**YOUR TASK:**
Within the lines below, the span from the line with "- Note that" to the line with "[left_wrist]", both ends included, is to be reproduced exactly, with pictures omitted.

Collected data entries
○ ○ ○ ○ ○ ○ ○

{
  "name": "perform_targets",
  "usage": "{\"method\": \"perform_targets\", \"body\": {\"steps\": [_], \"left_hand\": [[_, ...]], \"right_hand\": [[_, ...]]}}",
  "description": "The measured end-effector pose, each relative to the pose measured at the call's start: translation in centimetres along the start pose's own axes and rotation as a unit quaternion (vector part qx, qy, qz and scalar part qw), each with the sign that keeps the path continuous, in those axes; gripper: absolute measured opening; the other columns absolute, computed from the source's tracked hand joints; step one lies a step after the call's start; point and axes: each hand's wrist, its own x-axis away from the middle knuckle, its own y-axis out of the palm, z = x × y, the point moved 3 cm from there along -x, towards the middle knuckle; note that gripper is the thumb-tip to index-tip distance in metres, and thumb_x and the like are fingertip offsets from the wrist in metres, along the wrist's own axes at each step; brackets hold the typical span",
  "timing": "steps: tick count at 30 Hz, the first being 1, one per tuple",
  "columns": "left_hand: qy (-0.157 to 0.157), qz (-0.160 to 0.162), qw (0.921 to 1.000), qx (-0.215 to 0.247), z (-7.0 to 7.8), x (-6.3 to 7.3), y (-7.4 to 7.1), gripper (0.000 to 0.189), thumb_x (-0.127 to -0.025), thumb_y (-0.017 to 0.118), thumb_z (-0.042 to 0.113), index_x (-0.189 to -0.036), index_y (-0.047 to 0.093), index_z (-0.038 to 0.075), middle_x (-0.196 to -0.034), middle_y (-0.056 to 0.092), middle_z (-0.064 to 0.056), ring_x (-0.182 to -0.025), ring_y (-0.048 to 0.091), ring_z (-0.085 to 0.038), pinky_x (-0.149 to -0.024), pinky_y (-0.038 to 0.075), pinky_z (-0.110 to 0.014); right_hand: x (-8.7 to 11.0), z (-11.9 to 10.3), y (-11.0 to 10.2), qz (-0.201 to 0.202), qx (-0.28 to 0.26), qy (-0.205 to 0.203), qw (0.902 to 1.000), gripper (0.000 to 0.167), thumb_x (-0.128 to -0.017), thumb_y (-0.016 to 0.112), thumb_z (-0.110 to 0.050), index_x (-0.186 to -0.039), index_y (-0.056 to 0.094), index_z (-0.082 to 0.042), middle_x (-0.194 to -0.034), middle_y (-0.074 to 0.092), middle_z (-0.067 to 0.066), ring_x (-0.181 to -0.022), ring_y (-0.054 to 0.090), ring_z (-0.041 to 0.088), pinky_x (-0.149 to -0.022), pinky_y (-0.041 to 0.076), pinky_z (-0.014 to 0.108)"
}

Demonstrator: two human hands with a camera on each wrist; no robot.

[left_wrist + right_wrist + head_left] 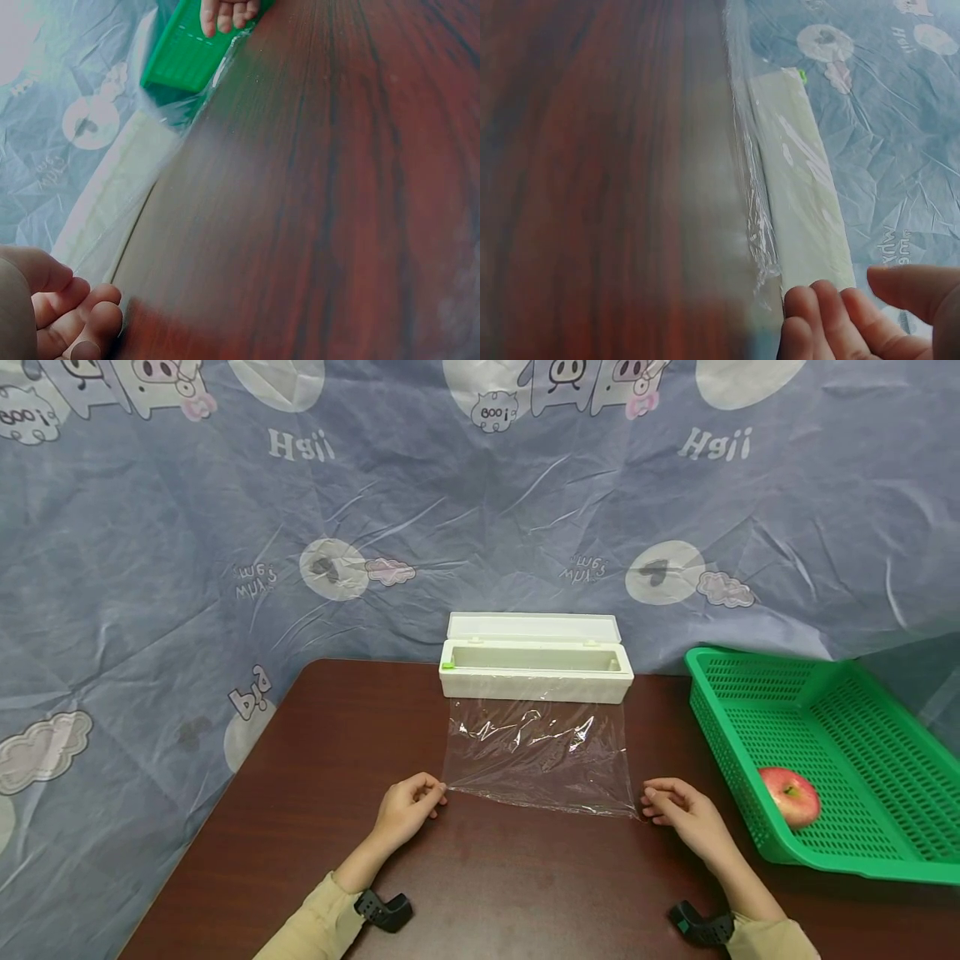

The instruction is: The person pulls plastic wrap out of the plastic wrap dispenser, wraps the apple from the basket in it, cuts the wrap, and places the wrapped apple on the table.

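Observation:
A sheet of clear plastic wrap (536, 752) stretches forward from a white wrap dispenser box (536, 685), whose lid stands raised. Between thumb and index finger, my left hand (408, 810) pinches the sheet's near left corner; in the left wrist view the film (112, 232) runs out from those fingertips. Beside the near right corner is my right hand (690, 818), its fingers loosely bent. In the right wrist view its thumb (911, 289) stands apart from the fingers, and the film's crumpled edge (761, 240) ends just short of them.
A green plastic basket (723, 760) stands on the right of the brown table (300, 827), with a red apple (791, 797) inside. Behind the table hangs a grey-blue printed cloth (480, 510). A small green piece (447, 665) sits at the box's left end.

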Motion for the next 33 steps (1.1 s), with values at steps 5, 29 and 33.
{"method": "perform_targets", "body": {"steps": [5,29,33], "left_hand": [[0.001,0.002,1.0,0.003,0.0,0.0,0.0,0.013,-0.092,0.061,0.022,-0.082,0.068,0.016,-0.069,0.066,0.01,-0.052,0.058,-0.007,-0.049,0.045,-0.024],[0.003,0.006,0.9999,0.008,-0.3,0.0,0.1,0.012,-0.092,0.062,0.021,-0.083,0.067,0.015,-0.069,0.066,0.01,-0.052,0.058,-0.006,-0.049,0.045,-0.025],[0.003,0.005,0.9999,0.011,-0.3,0.1,0.1,0.012,-0.092,0.061,0.022,-0.083,0.068,0.016,-0.069,0.066,0.009,-0.052,0.058,-0.007,-0.049,0.045,-0.025]], "right_hand": [[-0.1,-0.8,-0.4,0.011,0.002,-0.025,0.9996,0.032,-0.097,0.052,-0.014,-0.116,0.053,0.011,-0.099,0.063,0.029,-0.078,0.067,0.012,-0.066,0.054,0.025],[0.7,-5.6,-2.6,0.028,0.021,-0.099,0.9945,0.025,-0.096,0.052,-0.007,-0.118,0.051,0.007,-0.097,0.064,-0.016,-0.083,0.065,0.008,-0.071,0.051,0.018],[0.8,-6.2,-3.2,0.03,0.014,-0.106,0.9938,0.025,-0.096,0.051,-0.005,-0.119,0.05,0.007,-0.098,0.064,-0.016,-0.085,0.065,0.007,-0.072,0.051,0.018]]}}
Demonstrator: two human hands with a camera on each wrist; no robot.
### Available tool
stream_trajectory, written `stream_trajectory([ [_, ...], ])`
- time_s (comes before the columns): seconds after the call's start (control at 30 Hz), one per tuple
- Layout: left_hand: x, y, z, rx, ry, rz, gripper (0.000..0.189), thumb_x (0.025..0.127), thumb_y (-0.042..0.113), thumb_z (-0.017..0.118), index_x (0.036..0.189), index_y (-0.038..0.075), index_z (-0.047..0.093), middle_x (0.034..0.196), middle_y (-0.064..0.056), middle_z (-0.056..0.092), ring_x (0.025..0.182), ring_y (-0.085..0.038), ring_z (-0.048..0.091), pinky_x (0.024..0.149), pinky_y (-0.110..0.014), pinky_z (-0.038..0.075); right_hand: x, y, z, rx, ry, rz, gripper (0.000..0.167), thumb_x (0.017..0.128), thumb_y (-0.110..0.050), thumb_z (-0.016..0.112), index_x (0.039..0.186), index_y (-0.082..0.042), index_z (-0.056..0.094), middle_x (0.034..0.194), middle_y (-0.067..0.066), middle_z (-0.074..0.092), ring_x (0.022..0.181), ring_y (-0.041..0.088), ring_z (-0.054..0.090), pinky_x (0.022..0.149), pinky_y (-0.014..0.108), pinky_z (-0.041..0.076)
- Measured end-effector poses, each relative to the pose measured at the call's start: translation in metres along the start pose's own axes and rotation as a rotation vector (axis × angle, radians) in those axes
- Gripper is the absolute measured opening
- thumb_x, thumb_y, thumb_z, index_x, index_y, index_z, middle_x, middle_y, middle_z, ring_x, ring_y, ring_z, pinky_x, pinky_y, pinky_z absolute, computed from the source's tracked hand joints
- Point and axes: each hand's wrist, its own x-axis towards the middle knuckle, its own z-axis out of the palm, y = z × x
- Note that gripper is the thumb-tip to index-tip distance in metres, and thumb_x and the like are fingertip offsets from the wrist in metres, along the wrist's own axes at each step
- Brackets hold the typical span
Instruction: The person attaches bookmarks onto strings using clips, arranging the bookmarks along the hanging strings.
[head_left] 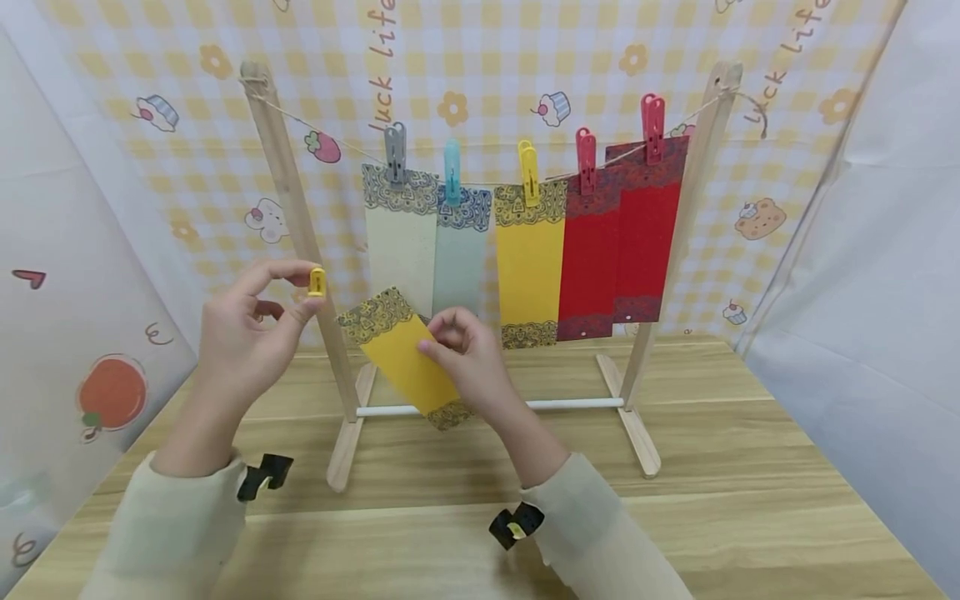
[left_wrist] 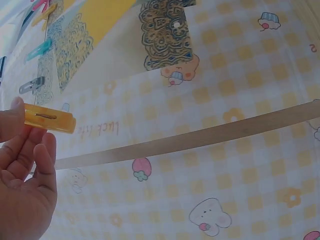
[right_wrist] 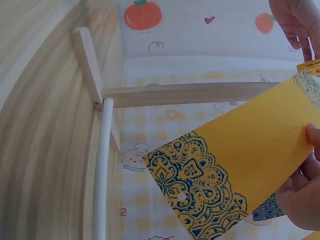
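Observation:
My left hand (head_left: pixel 251 329) pinches a small yellow clothespin (head_left: pixel 317 282) between thumb and fingertips, near the rack's left post. In the left wrist view the same clothespin (left_wrist: pixel 50 118) juts out past the thumb. A yellow card (head_left: pixel 405 354) with dark lace-pattern ends is held tilted by my right hand (head_left: pixel 472 358), thumb on its face. The right wrist view shows this card (right_wrist: pixel 240 155) with a small hole near one end. On the string hang a cream card (head_left: pixel 401 250), a pale blue card (head_left: pixel 459 258), another yellow card (head_left: pixel 529 267) and two red cards (head_left: pixel 648 242).
A wooden rack stands on the wood-grain table (head_left: pixel 720 500), with a left post (head_left: pixel 288 192), a right post (head_left: pixel 701 183) and a white bottom rod (head_left: pixel 573 404). Grey, light blue, yellow and red clothespins (head_left: pixel 529 173) grip the hanging cards. A patterned checked cloth (head_left: pixel 487 50) hangs behind.

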Motion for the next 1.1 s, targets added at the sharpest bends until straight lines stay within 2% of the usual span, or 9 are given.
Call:
stream_trajectory([
  [0.13, 0.009, 0.003, -0.001, -0.012, 0.022, 0.012, 0.023, 0.083, -0.008, 0.074, 0.105, -0.005, 0.069, 0.095, 0.016, 0.063, 0.093, -0.001, 0.057, 0.060, -0.007, 0.043, 0.005, -0.004, 0.004, 0.029, 0.020, -0.019, 0.013, 0.090, 0.002, 0.068, 0.098, 0.000, 0.058, 0.091, 0.017, 0.073, 0.077, 0.007, 0.058, 0.070, 0.020, 0.047],
  [0.33, 0.025, 0.003, 0.000, -0.009, 0.061, 0.004, 0.021, 0.086, -0.002, 0.073, 0.106, -0.006, 0.068, 0.092, 0.022, 0.059, 0.092, -0.001, 0.056, 0.060, -0.008, 0.043, 0.015, -0.016, 0.012, 0.043, 0.088, 0.018, 0.014, 0.089, 0.002, 0.069, 0.099, -0.001, 0.059, 0.103, 0.023, 0.074, 0.084, 0.007, 0.065, 0.073, 0.018, 0.050],
  [0.47, 0.035, 0.004, -0.001, -0.012, 0.078, -0.005, 0.020, 0.088, 0.000, 0.072, 0.106, -0.007, 0.067, 0.091, 0.024, 0.058, 0.090, -0.001, 0.055, 0.061, -0.008, 0.043, 0.021, -0.024, 0.017, 0.045, 0.116, 0.023, 0.014, 0.089, 0.003, 0.069, 0.099, 0.001, 0.060, 0.107, 0.024, 0.073, 0.095, 0.016, 0.069, 0.076, 0.020, 0.052],
  [0.6, 0.045, 0.008, -0.003, -0.029, 0.096, 0.002, 0.019, 0.088, -0.001, 0.072, 0.104, -0.008, 0.067, 0.091, 0.023, 0.060, 0.089, -0.002, 0.056, 0.061, -0.008, 0.044, 0.025, -0.033, 0.023, 0.047, 0.115, 0.021, 0.014, 0.090, 0.002, 0.068, 0.101, 0.001, 0.060, 0.112, 0.022, 0.073, 0.111, 0.022, 0.069, 0.084, 0.023, 0.054],
  [0.7, 0.055, 0.011, -0.005, -0.057, 0.106, 0.003, 0.013, 0.088, -0.002, 0.071, 0.101, 0.001, 0.071, 0.092, 0.020, 0.063, 0.089, -0.003, 0.058, 0.061, -0.009, 0.045, 0.028, -0.040, 0.027, 0.056, 0.119, 0.033, 0.013, 0.090, 0.001, 0.068, 0.101, -0.001, 0.060, 0.113, 0.019, 0.073, 0.110, 0.019, 0.068, 0.079, 0.021, 0.052],
  [0.77, 0.063, 0.014, -0.004, -0.085, 0.121, -0.002, 0.016, 0.087, -0.002, 0.072, 0.099, 0.007, 0.073, 0.092, 0.017, 0.064, 0.090, -0.004, 0.057, 0.061, -0.011, 0.046, 0.031, -0.044, 0.029, 0.064, 0.132, 0.048, 0.013, 0.090, 0.000, 0.069, 0.100, -0.003, 0.060, 0.112, 0.019, 0.073, 0.103, 0.014, 0.067, 0.069, 0.019, 0.047],
  [0.87, 0.075, 0.020, -0.002, -0.140, 0.162, -0.016, 0.018, 0.086, -0.002, 0.072, 0.096, 0.013, 0.074, 0.091, 0.014, 0.065, 0.090, -0.006, 0.058, 0.061, -0.013, 0.045, 0.035, -0.048, 0.033, 0.089, 0.167, 0.061, 0.013, 0.090, -0.001, 0.069, 0.099, -0.003, 0.060, 0.111, 0.018, 0.074, 0.098, 0.013, 0.067, 0.065, 0.018, 0.044],
  [1.0, 0.092, 0.028, 0.000, -0.255, 0.219, -0.032, 0.015, 0.085, -0.003, 0.073, 0.093, 0.010, 0.074, 0.089, 0.010, 0.066, 0.087, -0.007, 0.058, 0.057, -0.011, 0.045, 0.037, -0.052, 0.039, 0.122, 0.217, 0.054, 0.014, 0.089, 0.001, 0.070, 0.099, -0.002, 0.061, 0.110, 0.018, 0.074, 0.103, 0.018, 0.071, 0.072, 0.017, 0.050],
  [1.1, 0.103, 0.030, -0.002, -0.319, 0.236, -0.020, 0.011, 0.085, -0.003, 0.074, 0.090, 0.007, 0.073, 0.088, 0.008, 0.067, 0.084, -0.008, 0.059, 0.054, -0.011, 0.045, 0.038, -0.054, 0.044, 0.137, 0.248, 0.047, 0.014, 0.088, 0.001, 0.071, 0.099, -0.001, 0.062, 0.108, 0.018, 0.075, 0.103, 0.020, 0.072, 0.072, 0.018, 0.051],
])
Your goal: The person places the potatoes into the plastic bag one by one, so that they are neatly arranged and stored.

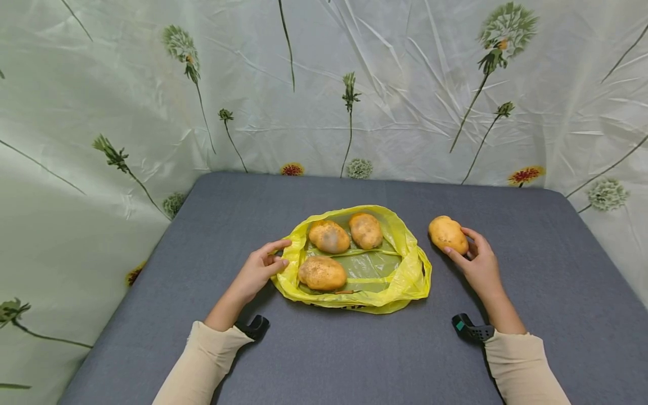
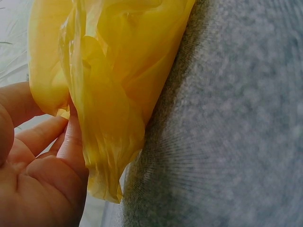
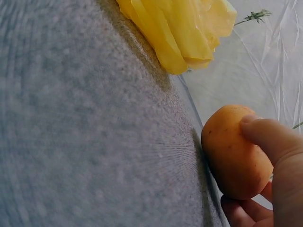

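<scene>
A yellow plastic bag [image 1: 412, 275] lies with its mouth spread wide. Inside it sit three potatoes: one at the back left [image 1: 329, 236], one at the back right [image 1: 366, 230] and one at the front left [image 1: 322, 273]. My left hand [image 1: 260, 270] pinches the bag's left rim; in the left wrist view the yellow film [image 2: 113, 94] passes between its fingers. To the right of the bag, my right hand [image 1: 481, 264] grips a fourth potato [image 1: 448, 234], thumb [image 3: 265, 132] on its near side and fingers round the other. That potato [image 3: 234, 151] is close over the table surface.
A grey cloth-covered table [image 1: 364, 360] carries everything. Behind it and at the sides hangs a pale curtain [image 1: 304, 84] printed with flowers. Black bands with a small device [image 1: 255, 326] are on both wrists.
</scene>
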A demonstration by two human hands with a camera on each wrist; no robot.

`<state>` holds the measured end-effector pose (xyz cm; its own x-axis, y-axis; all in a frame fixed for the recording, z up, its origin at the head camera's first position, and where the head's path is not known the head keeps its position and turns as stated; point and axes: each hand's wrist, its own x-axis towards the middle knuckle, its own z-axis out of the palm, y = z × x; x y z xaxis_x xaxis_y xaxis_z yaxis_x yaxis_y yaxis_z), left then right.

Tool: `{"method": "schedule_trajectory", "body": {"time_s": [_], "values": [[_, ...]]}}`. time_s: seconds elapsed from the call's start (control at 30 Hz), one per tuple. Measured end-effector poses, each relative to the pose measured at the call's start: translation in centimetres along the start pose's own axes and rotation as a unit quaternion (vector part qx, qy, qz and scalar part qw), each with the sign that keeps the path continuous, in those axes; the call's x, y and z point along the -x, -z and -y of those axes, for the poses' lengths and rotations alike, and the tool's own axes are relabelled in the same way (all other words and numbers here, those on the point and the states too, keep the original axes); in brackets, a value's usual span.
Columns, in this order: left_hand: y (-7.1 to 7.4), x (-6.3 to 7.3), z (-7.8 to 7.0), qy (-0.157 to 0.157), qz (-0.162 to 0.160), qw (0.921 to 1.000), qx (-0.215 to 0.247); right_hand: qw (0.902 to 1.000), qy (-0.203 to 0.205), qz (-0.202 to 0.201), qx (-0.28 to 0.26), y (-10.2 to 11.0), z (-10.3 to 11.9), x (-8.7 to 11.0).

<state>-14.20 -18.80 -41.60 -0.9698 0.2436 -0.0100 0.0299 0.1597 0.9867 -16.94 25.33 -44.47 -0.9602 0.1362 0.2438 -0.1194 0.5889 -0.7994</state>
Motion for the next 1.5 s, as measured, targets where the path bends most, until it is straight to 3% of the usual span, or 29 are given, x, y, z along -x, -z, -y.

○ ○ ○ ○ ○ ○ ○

**SOLUTION:**
- Note that gripper is the thumb-tip to index-tip distance in metres, and thumb_x and the like are fingertip offsets from the wrist in metres, along the wrist's own axes at each step
- Brackets hold the typical span
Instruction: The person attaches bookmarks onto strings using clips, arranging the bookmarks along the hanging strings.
[head_left] 
[left_wrist] 

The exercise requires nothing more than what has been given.